In the past few months, I’ve procrastinated on a lot of tasks, big and small. Sometimes I tell myself that I need to wait for inspiration “to strike,” which the above-linked article also points to as an ADHD trait. Other times, I swear to myself that tomorrow will be the day I finally tackle whatever it is I’ve been avoiding.
But once I’ve allowed myself to procrastinate once, it’s very, very easy for me to keep doing it, so that “tomorrow” becomes “the next day” and the next and the next until I either give up on what I wanted to do, I run out of time, or I finally finish it.

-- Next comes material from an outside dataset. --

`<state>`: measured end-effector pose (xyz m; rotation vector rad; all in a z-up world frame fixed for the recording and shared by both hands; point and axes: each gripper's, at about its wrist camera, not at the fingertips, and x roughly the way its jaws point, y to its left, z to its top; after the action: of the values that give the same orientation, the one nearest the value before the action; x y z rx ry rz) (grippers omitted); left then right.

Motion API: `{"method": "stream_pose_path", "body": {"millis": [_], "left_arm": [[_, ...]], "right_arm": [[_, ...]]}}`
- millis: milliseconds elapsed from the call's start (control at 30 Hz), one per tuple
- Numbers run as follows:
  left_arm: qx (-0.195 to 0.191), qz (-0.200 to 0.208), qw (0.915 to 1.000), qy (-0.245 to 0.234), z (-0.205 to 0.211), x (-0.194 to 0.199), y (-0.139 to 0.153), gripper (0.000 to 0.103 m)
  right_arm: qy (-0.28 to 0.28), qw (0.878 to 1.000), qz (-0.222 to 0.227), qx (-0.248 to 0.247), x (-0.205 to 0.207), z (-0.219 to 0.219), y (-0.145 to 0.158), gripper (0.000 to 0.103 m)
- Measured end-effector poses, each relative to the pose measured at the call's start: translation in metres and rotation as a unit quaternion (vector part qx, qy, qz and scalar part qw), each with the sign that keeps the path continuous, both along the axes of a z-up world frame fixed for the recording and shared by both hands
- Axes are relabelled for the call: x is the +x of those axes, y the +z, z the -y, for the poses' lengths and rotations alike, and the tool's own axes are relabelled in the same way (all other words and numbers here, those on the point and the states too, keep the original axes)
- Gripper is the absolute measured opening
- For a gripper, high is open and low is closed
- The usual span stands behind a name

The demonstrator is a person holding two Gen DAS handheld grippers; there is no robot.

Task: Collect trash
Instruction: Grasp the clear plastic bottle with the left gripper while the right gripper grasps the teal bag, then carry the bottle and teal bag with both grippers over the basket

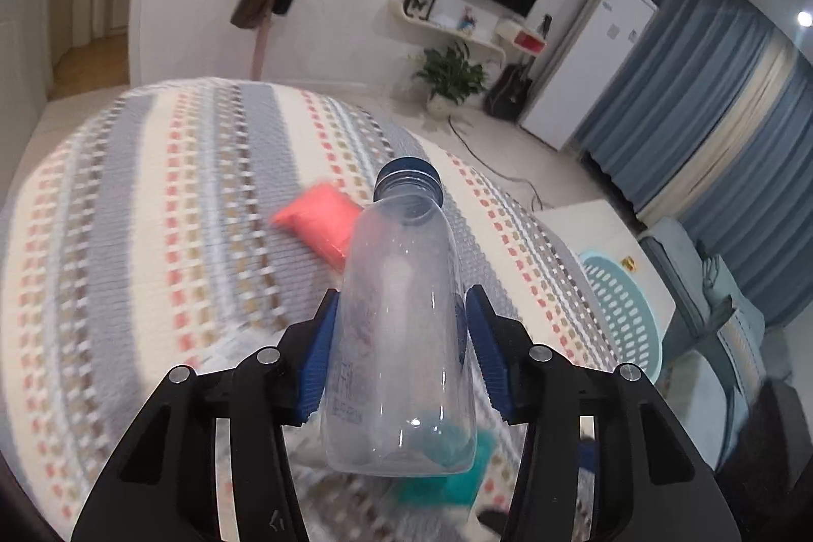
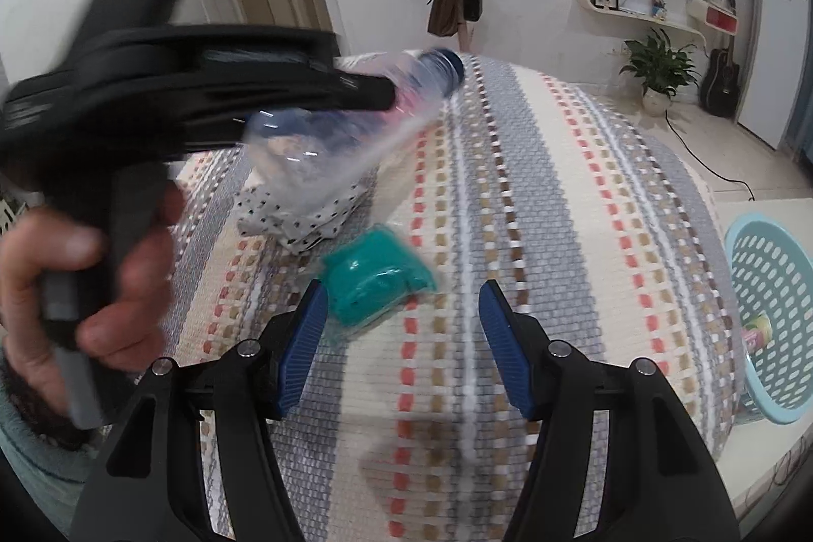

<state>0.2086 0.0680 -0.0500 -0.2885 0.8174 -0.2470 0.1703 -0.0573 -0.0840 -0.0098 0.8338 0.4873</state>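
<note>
Bed cover (image 1: 152, 206) smeared by motion blur in left wrist view, pattern soft. Red packet (image 1: 317, 222) blurred, partly hidden behind clear bottle (image 1: 401, 328); label unreadable. Teal packet (image 1: 447, 476) seen only through and under bottle base, shape unclear. Print on bottle wall too faint to read. In right wrist view, left gripper (image 2: 376, 95) and hand (image 2: 86, 288) blurred; pad contact on bottle not discernible there. Laundry basket (image 2: 762, 323) cut by right edge; contents too small to identify.
</note>
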Motion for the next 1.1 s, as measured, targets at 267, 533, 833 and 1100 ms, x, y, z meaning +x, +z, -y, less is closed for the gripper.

What’s deeply ironic is that when I’m procrastinating, I’ve never simply forgotten about what I’m not working on. I’m thinking about it every day, whether that looks like adding it to my to-do list or simply shooting an arrow of guilt into myself, one that prevents me from fully enjoying the rest of my life. No matter what else I accomplish on a given day, when I’m procrastinating and know I shouldn’t be, that invades any sense of pride I take in my work.
Today is a perfect example. There’s been a lot about Open Secrets Live, which I’ve been working on since last fall, that I planned to do to make it the best event possible. I researched dozens of companies I wanted to ask to sponsor it, but between freelance work, editing, and spending most of my time with my baby, I kept pushing that to the side. I told myself there was still plenty of time, and there was, but I never prioritized it, and then suddenly there wasn’t any time left. So while those contacts are still valuable for future outreach, I potentially missed out on having some of the costs of the event subsidized rather than me paying for them myself.

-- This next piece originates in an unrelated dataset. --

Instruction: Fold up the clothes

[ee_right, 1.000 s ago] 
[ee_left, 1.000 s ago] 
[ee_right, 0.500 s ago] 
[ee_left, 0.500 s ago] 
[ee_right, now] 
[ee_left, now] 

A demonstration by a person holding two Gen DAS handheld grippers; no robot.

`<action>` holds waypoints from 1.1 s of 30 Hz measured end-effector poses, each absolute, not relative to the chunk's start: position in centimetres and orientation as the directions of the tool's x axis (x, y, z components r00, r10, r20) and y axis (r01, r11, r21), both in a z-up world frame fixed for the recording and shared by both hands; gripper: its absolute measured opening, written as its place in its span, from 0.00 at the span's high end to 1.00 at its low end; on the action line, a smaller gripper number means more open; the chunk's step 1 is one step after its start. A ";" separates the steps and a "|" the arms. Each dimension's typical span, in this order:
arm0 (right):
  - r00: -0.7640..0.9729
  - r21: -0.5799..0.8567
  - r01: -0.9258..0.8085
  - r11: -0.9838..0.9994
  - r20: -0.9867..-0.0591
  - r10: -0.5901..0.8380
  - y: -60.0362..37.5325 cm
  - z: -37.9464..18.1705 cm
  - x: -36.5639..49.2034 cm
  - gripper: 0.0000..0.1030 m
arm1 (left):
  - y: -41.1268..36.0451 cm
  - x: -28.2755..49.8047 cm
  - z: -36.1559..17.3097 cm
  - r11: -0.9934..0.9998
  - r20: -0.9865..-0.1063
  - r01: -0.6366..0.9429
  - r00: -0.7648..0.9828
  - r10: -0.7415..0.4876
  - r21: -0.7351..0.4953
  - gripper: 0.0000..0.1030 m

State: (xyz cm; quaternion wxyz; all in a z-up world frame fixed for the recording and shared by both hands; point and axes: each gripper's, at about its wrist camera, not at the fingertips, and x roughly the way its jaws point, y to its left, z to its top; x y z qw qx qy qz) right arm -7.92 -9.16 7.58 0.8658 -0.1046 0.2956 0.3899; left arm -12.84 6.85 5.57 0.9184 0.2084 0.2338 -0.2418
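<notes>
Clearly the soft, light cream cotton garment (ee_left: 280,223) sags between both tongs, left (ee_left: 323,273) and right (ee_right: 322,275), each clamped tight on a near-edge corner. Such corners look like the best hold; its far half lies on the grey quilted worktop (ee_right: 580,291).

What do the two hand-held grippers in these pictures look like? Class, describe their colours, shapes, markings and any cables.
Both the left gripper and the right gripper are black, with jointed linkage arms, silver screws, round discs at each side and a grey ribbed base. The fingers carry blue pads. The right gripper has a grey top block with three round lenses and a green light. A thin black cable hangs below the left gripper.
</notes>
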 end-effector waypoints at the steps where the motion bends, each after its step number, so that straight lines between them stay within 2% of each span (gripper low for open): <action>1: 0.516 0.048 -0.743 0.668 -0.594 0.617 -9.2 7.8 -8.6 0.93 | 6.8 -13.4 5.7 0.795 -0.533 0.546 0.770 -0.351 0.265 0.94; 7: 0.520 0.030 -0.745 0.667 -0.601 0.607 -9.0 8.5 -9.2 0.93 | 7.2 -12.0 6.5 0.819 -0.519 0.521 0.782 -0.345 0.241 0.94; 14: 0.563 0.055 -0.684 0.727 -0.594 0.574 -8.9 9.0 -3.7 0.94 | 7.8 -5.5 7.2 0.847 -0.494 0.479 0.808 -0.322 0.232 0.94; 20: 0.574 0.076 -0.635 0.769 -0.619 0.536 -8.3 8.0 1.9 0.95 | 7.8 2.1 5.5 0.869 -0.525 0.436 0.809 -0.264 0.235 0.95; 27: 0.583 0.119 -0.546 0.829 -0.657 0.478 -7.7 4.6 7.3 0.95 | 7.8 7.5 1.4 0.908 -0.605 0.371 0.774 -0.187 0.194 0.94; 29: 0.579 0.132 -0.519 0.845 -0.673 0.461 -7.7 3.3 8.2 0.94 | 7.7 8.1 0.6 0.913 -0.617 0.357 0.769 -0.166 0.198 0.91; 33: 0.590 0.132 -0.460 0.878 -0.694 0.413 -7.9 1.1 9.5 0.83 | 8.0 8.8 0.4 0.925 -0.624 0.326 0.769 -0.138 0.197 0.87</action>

In other situations, I’m nervous about doing something, so I procrastinate in the hope that I’ll magically become less nervous one day. I’ve been meaning to try to find a venue for an informal afterparty for Open Secrets Live, but the idea of cold calling a venue (or anyone) is terrifying to me. Cold emailing is bad enough, but phone calls? No thank you.
So rather than just facing that fear and knocking it off my list, I waited until the day before the event. I picked a venue from the list of local ones I was given, called, and within five minutes, the arrangements had been made.
Of course, it’s not always so simple. I recently turned in a large project that I procrastinated on that turned out to be very challenging. I kept telling myself I just needed to carve out enough time, and once I had that, my mind would start whirring and spinning words into flowing sentences that zipped smoothly from one paragraph to the next.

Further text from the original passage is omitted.